Grasping it, he let out a relieved sob. But what to do with it now? He knew he didn’t have the strength to stab the old man. Didn’t even know if he could kill a defenseless, old man, even if he wanted to. But he had to do something. With panicked decision, he raised the letter opener, its blade short but sharp, and plunged it down hard.
He grunted as he heard—felt—the crack of the desk’s wood as the knife sliced straight through the fragile flesh of his hand and sunk sickly into the solid oak, breaking Drosselmeyer’s spell and stopping the pen. Fakir gave a strangled groan as he pulled out the now bloodied blade, surprised and less than thrilled to learn it hurt worse coming out than it had going in.
Tossing the ruined thing aside, he stood and glanced at the image, so still it seemed frozen. “Duck!” he exclaimed, searching the motionless water anxiously. “Did Duck…” he stammered, not able to say the words. She couldn’t have. It was impossible. But the water didn’t move. There wasn’t a splash or bubble or even a ripple. There wasn’t any sign of her. Fakir’s face fell. “Duck.”
He turned at the sound of the old man’s laughter. “You son of a—”
“Watch it,” Drosselmeyer warned between almost girlishly gleeful giggles, “that’s your great, great, great, great, great grandmother you’re talking about.” Which just sent him into deeper hysterics, falling to the ground and slapping his knee.
Suddenly, he stopped and looked up at Fakir, his eyes still bubbling over with mirth. “You know what I like about you, boy?” Drosselmeyer said, standing up. “You’re interesting.

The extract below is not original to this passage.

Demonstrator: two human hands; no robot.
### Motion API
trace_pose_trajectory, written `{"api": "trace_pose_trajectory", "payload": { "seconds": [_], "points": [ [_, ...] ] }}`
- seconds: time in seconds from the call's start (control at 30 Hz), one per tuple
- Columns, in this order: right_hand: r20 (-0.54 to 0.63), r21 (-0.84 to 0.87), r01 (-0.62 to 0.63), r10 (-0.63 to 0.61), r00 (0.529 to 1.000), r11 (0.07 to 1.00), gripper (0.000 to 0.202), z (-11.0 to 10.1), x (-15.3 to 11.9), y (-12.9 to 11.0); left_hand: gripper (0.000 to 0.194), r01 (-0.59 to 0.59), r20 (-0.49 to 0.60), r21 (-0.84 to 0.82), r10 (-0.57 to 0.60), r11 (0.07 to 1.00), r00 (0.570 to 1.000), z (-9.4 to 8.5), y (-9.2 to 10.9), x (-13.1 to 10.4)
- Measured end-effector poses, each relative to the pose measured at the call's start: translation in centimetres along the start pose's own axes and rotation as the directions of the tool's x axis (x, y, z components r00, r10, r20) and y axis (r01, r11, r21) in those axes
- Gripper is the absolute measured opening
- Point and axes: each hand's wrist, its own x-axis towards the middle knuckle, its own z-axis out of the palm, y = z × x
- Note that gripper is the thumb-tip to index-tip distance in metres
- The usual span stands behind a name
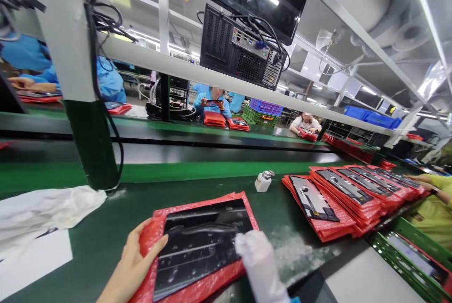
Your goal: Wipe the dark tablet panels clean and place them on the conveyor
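One black panel (203,242), lower centre, is best steadied by the left hand's (136,258) edge grasp; the right hand's (259,260) cloth-hidden fingers cannot be judged.

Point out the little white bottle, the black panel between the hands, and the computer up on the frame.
White bottle (263,183): head view, on its body.
Black panel (201,239): head view, on its glossy face.
Computer (219,42): head view, on its dark casing.
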Motion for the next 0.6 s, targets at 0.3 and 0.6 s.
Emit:
{"api": "trace_pose_trajectory", "payload": {
  "seconds": [0.3, 0.6],
  "points": [
    [0.387, 0.529, -0.138, -0.093, 0.917, 0.837, 0.021, -6.0, 12.7, 4.4, 0.057, -0.195, 0.04, 0.201, 0.191, 0.96, 0.981, -2.0, 2.9, 0.6],
    [0.475, 0.709, -0.125, -0.339, 0.812, 0.694, 0.032, -0.7, 18.4, -0.8, 0.048, -0.257, -0.128, 0.164, 0.279, 0.952, 0.952, -0.4, 5.4, 1.1]
  ]
}}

I mean, most of the time, you’re moody and brooding and really much too slow on the uptake, but when you’re interesting,” he paused as his smile widened, “you’re really interesting.” More to himself than anyone, he laughed. “Stab yourself. Gotta say, I didn’t see that one coming. Good show. Good show.”
Fakir growled as he wrapped his hand with a ripped bit of his shirt. “I’m sick of this.” He got up and made his way to the door.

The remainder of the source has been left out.